The Model 90, Model 95 and Model 99 are the most powerful bullpups in the world.
A compact Barrett doesn't come about overnight. In fact, it takes three days. At least, that's how long it took Ronnie Barrett to personally design the Model 95's predecessor, the Model 90, in January 1990.
"A few rifles were handmade, but the design was never put into production," says a Barrett spokesperson. This statement doesn't mean word didn't get out. If you find a July 1990 copy of Guns & Ammo, you'll discover an ad for it in the front half of the magazine. "Prices start at $3,350 (Scope extra)," it reads.
The Model 90 foreshadowed the development of a bolt-action alternative to Ronnie Barrett's legendary semiautomatic Model 82A1, popularized on film and coveted during Operation Desert Storm. The rotating bolt featured the same three massive lugs that locked it directly into the long, fluted barrel.
The Model 90's receiver was made from stamped sheet steel and consisted of an upper and lower receiver secured by push pins. Unlike the Model 82A1's 10-round magazine, the Model 90 and Model 95's magazine only offers storage for five rounds.
None of Barrett's bullpups incorporates open sights. The Model 90 offered shooters a Weaver rail on a pedestal two inches above the comb. The newer Model 95 and Model 99 rifles incorporate a more universal Picatinny rail with 27 MOA drop compensation, so a scope doesn't run out of elevation adjustment at longer ranges.
With an overall length measuring just 45 inches, the Model 90 resembles its successor. This 22-pound configuration was regarded as a "modern bullpup design" that year and featured a new, highly efficient muzzlebrake that has since become a visual signature for Barrett .50s: the arrowhead.
By 1995, the Model 90 had been modified with a number of changes. The Model 95 featured a trigger group and M16A2-style pistol grip that was moved forward an inch for better clearance between the grip's backstrap and front of the magazine. Bolt handle manipulation was improved by turning it down and pulling the angle to the rear. This also reduced the chance for any binding of the bolt carrier to the carrier rails and cleared a large path for ejecting spent cases. And last, the barrel's chamber was chromed for easier extraction and corrosion resistance.
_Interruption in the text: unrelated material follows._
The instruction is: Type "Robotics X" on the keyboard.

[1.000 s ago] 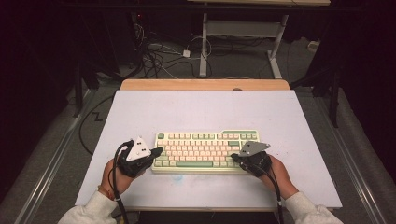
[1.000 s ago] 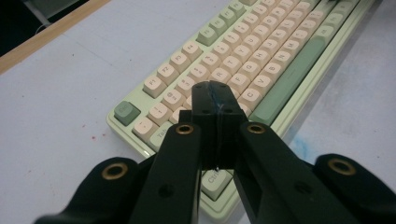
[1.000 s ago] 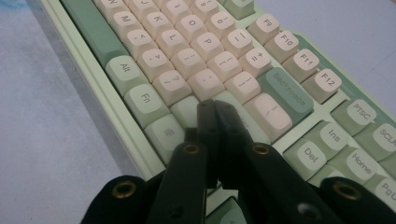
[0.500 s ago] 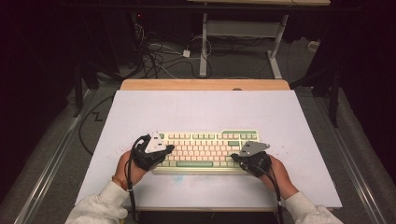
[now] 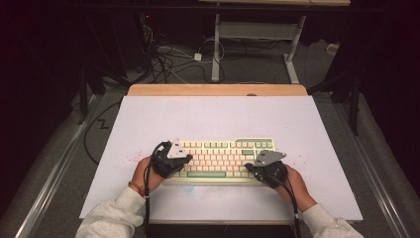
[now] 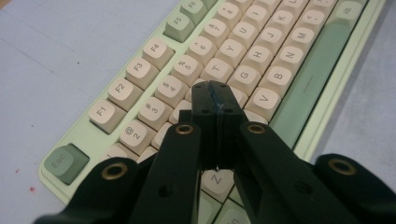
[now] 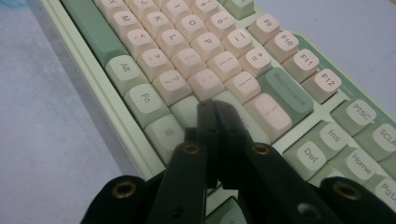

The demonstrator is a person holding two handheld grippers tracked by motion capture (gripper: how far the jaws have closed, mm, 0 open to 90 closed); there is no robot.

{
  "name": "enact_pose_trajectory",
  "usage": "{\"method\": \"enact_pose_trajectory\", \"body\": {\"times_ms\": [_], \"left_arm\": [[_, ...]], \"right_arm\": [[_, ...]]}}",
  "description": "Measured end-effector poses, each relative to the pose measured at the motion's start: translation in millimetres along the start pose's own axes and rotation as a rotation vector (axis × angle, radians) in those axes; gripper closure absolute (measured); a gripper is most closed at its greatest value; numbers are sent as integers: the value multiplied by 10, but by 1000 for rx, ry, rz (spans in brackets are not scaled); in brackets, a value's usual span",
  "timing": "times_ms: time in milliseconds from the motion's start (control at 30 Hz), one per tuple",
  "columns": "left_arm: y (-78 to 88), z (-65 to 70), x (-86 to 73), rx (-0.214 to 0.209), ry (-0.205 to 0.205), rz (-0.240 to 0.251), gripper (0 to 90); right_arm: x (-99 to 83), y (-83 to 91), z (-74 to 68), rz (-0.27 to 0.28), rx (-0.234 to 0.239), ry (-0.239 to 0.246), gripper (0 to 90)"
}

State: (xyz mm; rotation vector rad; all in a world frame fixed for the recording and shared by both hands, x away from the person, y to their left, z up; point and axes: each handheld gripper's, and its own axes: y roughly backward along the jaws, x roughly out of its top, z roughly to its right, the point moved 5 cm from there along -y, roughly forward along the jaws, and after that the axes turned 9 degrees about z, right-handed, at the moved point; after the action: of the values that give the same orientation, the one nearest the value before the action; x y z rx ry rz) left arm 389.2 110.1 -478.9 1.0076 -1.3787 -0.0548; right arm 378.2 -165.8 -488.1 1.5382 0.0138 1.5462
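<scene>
The keyboard (image 5: 221,159), cream keys in a pale green case, lies just below the middle of the high view, on the near half of a white table (image 5: 218,116), its long side running left to right across the frame.

The left gripper (image 5: 184,159) sits over the keyboard's left end in the high view. In the left gripper view its jaws are pressed together with nothing between them, the tips (image 6: 215,93) at the centre of the frame over the cream letter keys, close to the T and G caps; whether they touch a key cannot be told.

The right gripper (image 5: 252,169) sits at the keyboard's lower right in the high view. In the right gripper view its jaws are likewise closed and empty, the tips (image 7: 214,108) in mid frame above the pale green and cream keys just below the Backspace key (image 7: 287,88).

A wooden edge (image 5: 218,89) borders the table's far side, and cables (image 5: 173,57) trail on the floor in the upper part of the high view.
</scene>
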Motion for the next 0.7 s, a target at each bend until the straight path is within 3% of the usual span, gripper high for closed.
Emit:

The enhanced bullpup that did make it into production was renamed the Model 95, a rifle that remains in production for various government agencies, competitive long-range shooters and big-game hunters. Currently, the Barrett Model 95 serves law enforcement agencies and militaries in Austria, Jordan, Malaysia and Spain, as well as the U.S. Like the Model 82A1 and M107, the Model 95 has a proven record of effectiveness in anti-material, explosive ordnance disposal and countersniper roles.
Just in time for Christmas 1999, Ronnie Barrett's son Chris introduced the Bar rett Model 99 he designed. This single-shot rifle is considered by many to be the most accurate Barrett because the match-tolerance barrel is hydraulically pressed and locked into the extrusion. This feature creates a solid, unitized platform on which to mount a riflescope.
The bolt is machined from a single piece of proprietary-grade steel. Fifteen lugs safely lock the bolt assembly into the machined barrel extension. The extremely low part count makes it reliable, easy to maintain and the most affordable Barrett model available.
Although called to the frontline of many critical situations by law enforcement, the Model 99's superb accuracy, dependability and match trigger have made it particularly popular for competitive shooting. In benchrest competition, the bipod is easily detached.
Arguably, what makes each model a success is the bullpup configuration. Even while maintaining a compact overall length, all rifles effectively harness the power of the .50 BMG while allowing each to be easily transported, comfortable to shoot and user-obtainable. With the only two models currently available, Barrett is the .50-caliber bullpup market.